(Dataset extract)

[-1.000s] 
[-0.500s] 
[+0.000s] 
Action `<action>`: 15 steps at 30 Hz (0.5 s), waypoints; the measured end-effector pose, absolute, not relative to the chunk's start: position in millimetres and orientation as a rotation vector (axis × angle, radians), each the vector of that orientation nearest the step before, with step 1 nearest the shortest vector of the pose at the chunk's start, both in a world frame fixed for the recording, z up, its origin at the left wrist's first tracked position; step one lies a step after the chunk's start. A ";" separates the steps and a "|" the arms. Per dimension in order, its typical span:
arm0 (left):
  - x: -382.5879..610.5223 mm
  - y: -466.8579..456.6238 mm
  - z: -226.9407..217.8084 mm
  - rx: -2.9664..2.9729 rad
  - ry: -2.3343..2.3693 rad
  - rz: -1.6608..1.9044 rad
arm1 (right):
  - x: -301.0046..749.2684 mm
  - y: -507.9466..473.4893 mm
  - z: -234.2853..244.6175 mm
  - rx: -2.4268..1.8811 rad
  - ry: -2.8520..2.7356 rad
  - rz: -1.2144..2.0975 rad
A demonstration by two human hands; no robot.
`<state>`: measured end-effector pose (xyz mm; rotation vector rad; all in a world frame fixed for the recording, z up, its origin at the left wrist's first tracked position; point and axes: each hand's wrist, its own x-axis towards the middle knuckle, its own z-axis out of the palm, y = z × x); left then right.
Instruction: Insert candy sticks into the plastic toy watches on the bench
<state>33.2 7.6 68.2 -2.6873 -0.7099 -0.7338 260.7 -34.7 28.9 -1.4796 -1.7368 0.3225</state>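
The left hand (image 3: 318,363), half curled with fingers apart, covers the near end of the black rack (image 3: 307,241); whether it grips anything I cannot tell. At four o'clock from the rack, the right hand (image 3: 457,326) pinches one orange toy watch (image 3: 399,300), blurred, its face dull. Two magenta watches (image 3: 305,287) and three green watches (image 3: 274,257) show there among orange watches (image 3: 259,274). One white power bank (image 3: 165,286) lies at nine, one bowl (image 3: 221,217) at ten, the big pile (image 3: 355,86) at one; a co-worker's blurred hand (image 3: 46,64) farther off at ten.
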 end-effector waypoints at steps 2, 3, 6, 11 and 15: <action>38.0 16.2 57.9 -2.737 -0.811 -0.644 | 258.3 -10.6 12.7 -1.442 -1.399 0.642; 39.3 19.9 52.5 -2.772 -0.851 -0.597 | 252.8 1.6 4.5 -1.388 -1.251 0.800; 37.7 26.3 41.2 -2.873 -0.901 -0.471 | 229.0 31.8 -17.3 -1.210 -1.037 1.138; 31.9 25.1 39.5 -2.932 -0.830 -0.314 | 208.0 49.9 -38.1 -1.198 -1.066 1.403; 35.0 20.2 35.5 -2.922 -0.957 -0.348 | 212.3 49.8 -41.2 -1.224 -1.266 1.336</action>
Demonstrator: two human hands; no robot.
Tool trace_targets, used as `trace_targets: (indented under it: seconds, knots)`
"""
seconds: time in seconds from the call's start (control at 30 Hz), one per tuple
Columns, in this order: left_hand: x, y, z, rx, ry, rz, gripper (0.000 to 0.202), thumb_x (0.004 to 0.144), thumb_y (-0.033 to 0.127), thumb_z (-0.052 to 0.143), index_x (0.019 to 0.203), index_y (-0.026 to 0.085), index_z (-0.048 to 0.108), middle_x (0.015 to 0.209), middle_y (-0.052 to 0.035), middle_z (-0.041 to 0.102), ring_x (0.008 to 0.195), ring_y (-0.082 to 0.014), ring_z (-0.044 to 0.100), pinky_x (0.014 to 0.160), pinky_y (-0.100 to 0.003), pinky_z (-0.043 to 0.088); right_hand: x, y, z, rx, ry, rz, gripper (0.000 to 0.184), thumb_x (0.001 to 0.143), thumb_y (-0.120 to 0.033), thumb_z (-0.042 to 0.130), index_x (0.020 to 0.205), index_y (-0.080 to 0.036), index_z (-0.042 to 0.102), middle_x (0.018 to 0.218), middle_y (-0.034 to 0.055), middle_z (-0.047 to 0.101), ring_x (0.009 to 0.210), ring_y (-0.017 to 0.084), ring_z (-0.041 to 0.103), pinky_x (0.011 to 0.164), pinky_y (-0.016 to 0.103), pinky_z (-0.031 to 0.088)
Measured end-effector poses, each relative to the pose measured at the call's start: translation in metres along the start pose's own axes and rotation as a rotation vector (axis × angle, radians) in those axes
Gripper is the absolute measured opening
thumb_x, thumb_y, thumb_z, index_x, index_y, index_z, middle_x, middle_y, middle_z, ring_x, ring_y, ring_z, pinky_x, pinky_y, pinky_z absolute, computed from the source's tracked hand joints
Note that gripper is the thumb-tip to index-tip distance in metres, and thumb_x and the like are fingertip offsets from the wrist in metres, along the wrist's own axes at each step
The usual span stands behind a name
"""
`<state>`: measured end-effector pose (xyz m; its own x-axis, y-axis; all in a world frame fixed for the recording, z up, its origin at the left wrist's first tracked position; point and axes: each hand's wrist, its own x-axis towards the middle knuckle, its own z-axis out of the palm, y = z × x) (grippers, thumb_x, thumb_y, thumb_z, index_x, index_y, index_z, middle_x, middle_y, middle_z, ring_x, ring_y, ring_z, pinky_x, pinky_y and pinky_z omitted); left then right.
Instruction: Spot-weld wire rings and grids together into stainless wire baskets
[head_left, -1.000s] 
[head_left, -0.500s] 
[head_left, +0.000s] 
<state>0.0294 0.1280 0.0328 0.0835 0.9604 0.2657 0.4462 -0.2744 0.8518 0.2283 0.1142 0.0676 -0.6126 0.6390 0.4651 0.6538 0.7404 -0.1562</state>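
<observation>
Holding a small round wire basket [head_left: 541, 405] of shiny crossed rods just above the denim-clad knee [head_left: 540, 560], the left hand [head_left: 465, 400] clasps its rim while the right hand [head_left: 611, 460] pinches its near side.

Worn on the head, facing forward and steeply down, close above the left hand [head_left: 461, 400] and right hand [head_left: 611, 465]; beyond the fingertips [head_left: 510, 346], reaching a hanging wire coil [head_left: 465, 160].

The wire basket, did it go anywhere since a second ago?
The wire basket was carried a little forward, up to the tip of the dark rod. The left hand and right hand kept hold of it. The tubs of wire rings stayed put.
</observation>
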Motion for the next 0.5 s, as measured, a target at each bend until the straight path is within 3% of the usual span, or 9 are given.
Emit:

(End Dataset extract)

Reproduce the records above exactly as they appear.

[-1.000s] 
[-0.500s] 
[+0.000s] 
Action `<action>`: 15 steps at 30 Hz (0.5 s), waypoints; the measured end-effector pose, absolute, not relative to the chunk's start: position in millimetres and orientation as a rotation vector (axis × angle, radians), each the vector of that orientation nearest the step before, with step 1 nearest the shortest vector of the pose at the chunk's start, both in a world frame fixed for the recording, z up, its origin at the left wrist's first tracked position; step one lies a step after the chunk's start. A ";" separates the steps and a "|" the arms. Per dimension in order, its typical span:
arm0 (left):
  - x: -382.5879..610.5223 mm
  - y: -466.8579..456.6238 mm
  - z: -226.9407..217.8084 mm
  - rx: -2.9664..2.9729 rad
  - ry: -2.3343..2.3693 rad
  - rz: -1.6608..1.9044 rad
arm1 (right):
  - x: -301.0046..749.2684 mm
  - y: -507.9466..473.4893 mm
  - z: -234.2853..244.6175 mm
  - rx: -2.4268..1.8811 rad
  - ry: -2.8520..2.7356 rad
  - rz: -1.2144..2.0975 rad
A demonstration by two human hands; no robot.
`<state>`: measured end-effector pose (xyz mm; rotation vector rad; all in a world frame fixed for the recording, z up, its origin at the left wrist's first tracked position; point and axes: each hand's wrist, its own x-axis towards the middle knuckle, its own z-axis out of the palm, y = z × x); left then right.
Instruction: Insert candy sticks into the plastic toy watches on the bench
<state>33.2 7.6 68.2 -2.6873 -0.7099 -0.7338 260.7 -34.7 28.9 -1.4796 -1.7368 0.3225</state>
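The left hand (image 3: 318,363), half curled with fingers apart, covers the near end of the black rack (image 3: 307,241); whether it grips anything I cannot tell. At four o'clock from the rack, the right hand (image 3: 457,326) pinches one orange toy watch (image 3: 399,300), blurred, its face dull. Two magenta watches (image 3: 305,287) and three green watches (image 3: 274,257) show there among orange watches (image 3: 259,274). One white power bank (image 3: 165,286) lies at nine, one bowl (image 3: 221,217) at ten, the big pile (image 3: 355,86) at one; a co-worker's blurred hand (image 3: 46,64) farther off at ten.
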 end-effector waypoints at steps 2, 3, 6, 11 and 15: <action>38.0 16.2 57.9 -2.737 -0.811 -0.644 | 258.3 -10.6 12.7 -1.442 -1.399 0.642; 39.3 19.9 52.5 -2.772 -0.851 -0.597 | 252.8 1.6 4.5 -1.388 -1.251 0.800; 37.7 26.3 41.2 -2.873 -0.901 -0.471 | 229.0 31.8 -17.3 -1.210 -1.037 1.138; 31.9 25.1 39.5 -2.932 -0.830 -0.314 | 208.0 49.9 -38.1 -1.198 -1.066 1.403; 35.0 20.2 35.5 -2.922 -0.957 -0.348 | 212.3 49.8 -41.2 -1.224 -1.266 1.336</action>
Demonstrator: two human hands; no robot.
Tool trace_targets, used as `trace_targets: (indented under it: seconds, knots)`
"""
seconds: time in seconds from the call's start (control at 30 Hz), one per tuple
Columns, in this order: left_hand: x, y, z, rx, ry, rz, gripper (0.000 to 0.202), thumb_x (0.004 to 0.144), thumb_y (-0.033 to 0.127), thumb_z (-0.052 to 0.143), index_x (0.019 to 0.203), index_y (-0.026 to 0.085), index_z (-0.048 to 0.108), middle_x (0.015 to 0.209), middle_y (-0.052 to 0.035), middle_z (-0.041 to 0.102), ring_x (0.008 to 0.195), ring_y (-0.082 to 0.014), ring_z (-0.044 to 0.100), pinky_x (0.014 to 0.160), pinky_y (-0.100 to 0.003), pinky_z (-0.043 to 0.088); right_hand: x, y, z, rx, ry, rz, gripper (0.000 to 0.184), thumb_x (0.001 to 0.143), thumb_y (-0.120 to 0.033), thumb_z (-0.042 to 0.130), index_x (0.020 to 0.205), index_y (-0.080 to 0.036), index_z (-0.042 to 0.102), middle_x (0.018 to 0.218), middle_y (-0.034 to 0.055), middle_z (-0.047 to 0.101), ring_x (0.009 to 0.210), ring_y (-0.017 to 0.084), ring_z (-0.041 to 0.103), pinky_x (0.011 to 0.164), pinky_y (-0.016 to 0.103), pinky_z (-0.031 to 0.088)
Measured end-effector poses, each relative to the pose measured at the call's start: translation in metres along the start pose's own axes and rotation as a rotation vector (axis × angle, radians) in those axes
Gripper is the absolute measured opening
thumb_x, thumb_y, thumb_z, index_x, index_y, index_z, middle_x, middle_y, middle_z, ring_x, ring_y, ring_z, pinky_x, pinky_y, pinky_z absolute, computed from the source's tracked hand joints
Note that gripper is the thumb-tip to index-tip distance in metres, and thumb_x and the like are fingertip offsets from the wrist in metres, along the wrist's own axes at each step
The usual span stands behind a name
"""
`<state>`: measured end-effector pose (xyz m; its own x-axis, y-axis; all in a world frame fixed for the recording, z up, its origin at the left wrist's first tracked position; point and axes: each hand's wrist, its own x-axis towards the middle knuckle, its own z-axis out of the palm, y = z × x) (grippers, thumb_x, thumb_y, thumb_z, index_x, index_y, index_z, middle_x, middle_y, middle_z, ring_x, ring_y, ring_z, pinky_x, pinky_y and pinky_z omitted); left then right.
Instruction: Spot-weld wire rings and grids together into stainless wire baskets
[head_left, -1.000s] 
[head_left, -0.500s] 
[head_left, +0.000s] 
<state>0.0294 0.1280 0.0328 0.0835 0.9604 0.2657 0.4462 -0.2744 0.8518 0.2283 0.1142 0.0676 -0.6126 0.6390 0.4651 0.6538 0.7404 -0.1562</state>
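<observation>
Holding a small round wire basket [head_left: 541, 405] of shiny crossed rods just above the denim-clad knee [head_left: 540, 560], the left hand [head_left: 465, 400] clasps its rim while the right hand [head_left: 611, 460] pinches its near side.

Worn on the head, facing forward and steeply down, close above the left hand [head_left: 461, 400] and right hand [head_left: 611, 465]; beyond the fingertips [head_left: 510, 346], reaching a hanging wire coil [head_left: 465, 160].

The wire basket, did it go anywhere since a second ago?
The wire basket was carried a little forward, up to the tip of the dark rod. The left hand and right hand kept hold of it. The tubs of wire rings stayed put.
</observation>
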Motion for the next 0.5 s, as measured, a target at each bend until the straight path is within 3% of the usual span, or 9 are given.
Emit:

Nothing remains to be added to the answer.